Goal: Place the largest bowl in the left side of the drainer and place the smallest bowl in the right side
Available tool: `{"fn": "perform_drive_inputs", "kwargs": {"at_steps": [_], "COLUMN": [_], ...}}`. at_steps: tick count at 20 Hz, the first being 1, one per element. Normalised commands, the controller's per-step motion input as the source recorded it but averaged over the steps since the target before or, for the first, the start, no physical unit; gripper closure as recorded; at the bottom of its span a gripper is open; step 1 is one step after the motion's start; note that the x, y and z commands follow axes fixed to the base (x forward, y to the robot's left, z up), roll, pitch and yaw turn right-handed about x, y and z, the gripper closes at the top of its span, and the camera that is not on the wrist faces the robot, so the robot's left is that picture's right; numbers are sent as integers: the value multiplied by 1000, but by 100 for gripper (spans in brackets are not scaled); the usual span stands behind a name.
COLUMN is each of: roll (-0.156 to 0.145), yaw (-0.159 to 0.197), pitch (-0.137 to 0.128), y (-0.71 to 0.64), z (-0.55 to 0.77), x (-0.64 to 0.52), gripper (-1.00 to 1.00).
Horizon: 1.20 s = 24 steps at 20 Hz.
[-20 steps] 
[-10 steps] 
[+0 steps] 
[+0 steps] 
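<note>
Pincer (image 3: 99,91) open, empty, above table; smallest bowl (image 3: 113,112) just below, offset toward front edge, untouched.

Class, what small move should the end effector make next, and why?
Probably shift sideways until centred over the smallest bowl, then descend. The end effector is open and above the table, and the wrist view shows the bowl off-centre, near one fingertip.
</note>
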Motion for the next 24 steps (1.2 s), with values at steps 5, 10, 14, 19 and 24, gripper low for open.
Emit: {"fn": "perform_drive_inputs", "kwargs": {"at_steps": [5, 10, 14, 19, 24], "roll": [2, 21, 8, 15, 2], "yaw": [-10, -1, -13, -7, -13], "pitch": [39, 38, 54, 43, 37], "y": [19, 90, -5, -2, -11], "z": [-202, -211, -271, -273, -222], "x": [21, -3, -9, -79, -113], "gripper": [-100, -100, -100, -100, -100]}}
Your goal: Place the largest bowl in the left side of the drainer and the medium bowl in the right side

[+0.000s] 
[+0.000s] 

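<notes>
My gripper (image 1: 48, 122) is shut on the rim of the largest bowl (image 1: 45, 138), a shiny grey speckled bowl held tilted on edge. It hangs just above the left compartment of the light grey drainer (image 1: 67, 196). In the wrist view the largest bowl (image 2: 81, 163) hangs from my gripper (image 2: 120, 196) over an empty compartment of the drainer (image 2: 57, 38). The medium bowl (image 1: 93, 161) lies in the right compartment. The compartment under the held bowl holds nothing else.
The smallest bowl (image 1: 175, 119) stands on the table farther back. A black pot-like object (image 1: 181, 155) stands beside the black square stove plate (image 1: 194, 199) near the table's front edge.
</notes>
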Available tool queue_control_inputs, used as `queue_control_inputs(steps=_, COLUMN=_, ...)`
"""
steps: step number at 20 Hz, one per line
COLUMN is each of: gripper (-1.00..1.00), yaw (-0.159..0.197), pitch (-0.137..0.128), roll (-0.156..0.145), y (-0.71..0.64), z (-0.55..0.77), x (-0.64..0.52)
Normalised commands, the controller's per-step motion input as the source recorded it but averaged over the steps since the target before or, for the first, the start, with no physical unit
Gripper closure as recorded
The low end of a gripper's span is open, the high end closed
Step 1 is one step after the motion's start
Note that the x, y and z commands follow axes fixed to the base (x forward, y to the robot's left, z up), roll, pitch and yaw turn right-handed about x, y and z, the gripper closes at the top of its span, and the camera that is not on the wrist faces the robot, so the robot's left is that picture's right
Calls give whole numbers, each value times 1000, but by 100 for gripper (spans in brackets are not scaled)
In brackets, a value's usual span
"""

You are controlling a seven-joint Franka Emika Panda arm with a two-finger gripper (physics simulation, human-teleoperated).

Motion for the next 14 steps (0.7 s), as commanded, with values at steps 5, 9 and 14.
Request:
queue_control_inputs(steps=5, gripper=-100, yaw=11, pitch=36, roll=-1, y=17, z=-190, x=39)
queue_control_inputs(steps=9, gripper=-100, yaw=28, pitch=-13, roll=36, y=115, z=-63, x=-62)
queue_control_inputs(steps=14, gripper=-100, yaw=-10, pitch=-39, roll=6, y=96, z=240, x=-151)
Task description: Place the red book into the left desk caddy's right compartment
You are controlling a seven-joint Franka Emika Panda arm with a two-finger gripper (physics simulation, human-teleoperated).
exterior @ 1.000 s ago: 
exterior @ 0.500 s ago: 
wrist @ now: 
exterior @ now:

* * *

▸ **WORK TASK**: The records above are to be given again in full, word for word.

▸ **EXERCISE ANSWER**:
Goal: Place the largest bowl in the left side of the drainer and place the smallest bowl in the right side
Available tool: `{"fn": "perform_drive_inputs", "kwargs": {"at_steps": [_], "COLUMN": [_], ...}}`. at_steps: tick count at 20 Hz, the first being 1, one per element. Normalised commands, the controller's per-step motion input as the source recorded it but averaged over the steps since the target before or, for the first, the start, no physical unit; gripper closure as recorded; at the bottom of its span a gripper is open; step 1 is one step after the motion's start; note that the x, y and z commands follow axes fixed to the base (x forward, y to the robot's left, z up), roll, pitch and yaw turn right-handed about x, y and z, the gripper closes at the top of its span, and the camera that is not on the wrist faces the robot, so the robot's left is that picture's right; numbers are sent as integers: the value multiplied by 1000, but by 100 for gripper (spans in brackets are not scaled); the usual span stands behind a name.
COLUMN is each of: roll (-0.156 to 0.145), yaw (-0.159 to 0.197), pitch (-0.137 to 0.128), y (-0.71 to 0.64), z (-0.55 to 0.77), x (-0.64 to 0.52), gripper (-1.00 to 1.00).
Horizon: 1.20 s = 24 steps at 20 Hz.
[-20 steps] 
[-10 steps] 
[+0 steps] 
[+0 steps] 
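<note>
Pincer (image 3: 99,91) open, empty, above table; smallest bowl (image 3: 113,112) just below, offset toward front edge, untouched.

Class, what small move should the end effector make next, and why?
Probably shift sideways until centred over the smallest bowl, then descend. The end effector is open and above the table, and the wrist view shows the bowl off-centre, near one fingertip.
</note>
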Motion for the next 24 steps (1.2 s), with values at steps 5, 10, 14, 19 and 24, gripper low for open.
Emit: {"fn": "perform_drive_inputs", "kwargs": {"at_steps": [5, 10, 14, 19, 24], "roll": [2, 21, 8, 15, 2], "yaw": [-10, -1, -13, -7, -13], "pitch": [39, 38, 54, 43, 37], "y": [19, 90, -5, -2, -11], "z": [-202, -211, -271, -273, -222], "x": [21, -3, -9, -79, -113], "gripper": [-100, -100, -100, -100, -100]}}
Your goal: Place the largest bowl in the left side of the drainer and the medium bowl in the right side

[+0.000s] 
[+0.000s] 

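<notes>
My gripper (image 1: 48, 122) is shut on the rim of the largest bowl (image 1: 45, 138), a shiny grey speckled bowl held tilted on edge. It hangs just above the left compartment of the light grey drainer (image 1: 67, 196). In the wrist view the largest bowl (image 2: 81, 163) hangs from my gripper (image 2: 120, 196) over an empty compartment of the drainer (image 2: 57, 38). The medium bowl (image 1: 93, 161) lies in the right compartment. The compartment under the held bowl holds nothing else.
The smallest bowl (image 1: 175, 119) stands on the table farther back. A black pot-like object (image 1: 181, 155) stands beside the black square stove plate (image 1: 194, 199) near the table's front edge.
</notes>
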Available tool queue_control_inputs, used as `queue_control_inputs(steps=_, COLUMN=_, ...)`
"""
steps: step number at 20 Hz, one per line
COLUMN is each of: gripper (-1.00..1.00), yaw (-0.159..0.197), pitch (-0.137..0.128), roll (-0.156..0.145), y (-0.71..0.64), z (-0.55..0.77), x (-0.64..0.52)
Normalised commands, the controller's per-step motion input as the source recorded it but averaged over the steps since the target before or, for the first, the start, with no physical unit
Gripper closure as recorded
The low end of a gripper's span is open, the high end closed
Step 1 is one step after the motion's start
Note that the x, y and z commands follow axes fixed to the base (x forward, y to the robot's left, z up), roll, pitch and yaw turn right-handed about x, y and z, the gripper closes at the top of its span, and the camera that is not on the wrist faces the robot, so the robot's left is that picture's right
Calls give whole numbers, each value times 1000, but by 100 for gripper (spans in brackets are not scaled)
In brackets, a value's usual span
"""

You are controlling a seven-joint Franka Emika Panda arm with a two-finger gripper (physics simulation, human-teleoperated).

Motion for the next 14 steps (0.7 s), as commanded, with values at steps 5, 9 and 14.
Request:
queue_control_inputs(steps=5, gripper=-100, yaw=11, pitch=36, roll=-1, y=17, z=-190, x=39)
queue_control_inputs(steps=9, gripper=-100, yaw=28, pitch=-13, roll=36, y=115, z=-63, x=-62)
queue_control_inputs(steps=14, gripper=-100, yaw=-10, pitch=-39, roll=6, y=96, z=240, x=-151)
Task description: Place the red book into the left desk caddy's right compartment
You are controlling a seven-joint Franka Emika Panda arm with a two-finger gripper (physics simulation, human-teleoperated).
exterior @ 1.000 s ago: 
exterior @ 0.500 s ago: 
wrist @ now: 
exterior @ now:

No more is needed to finish this exercise.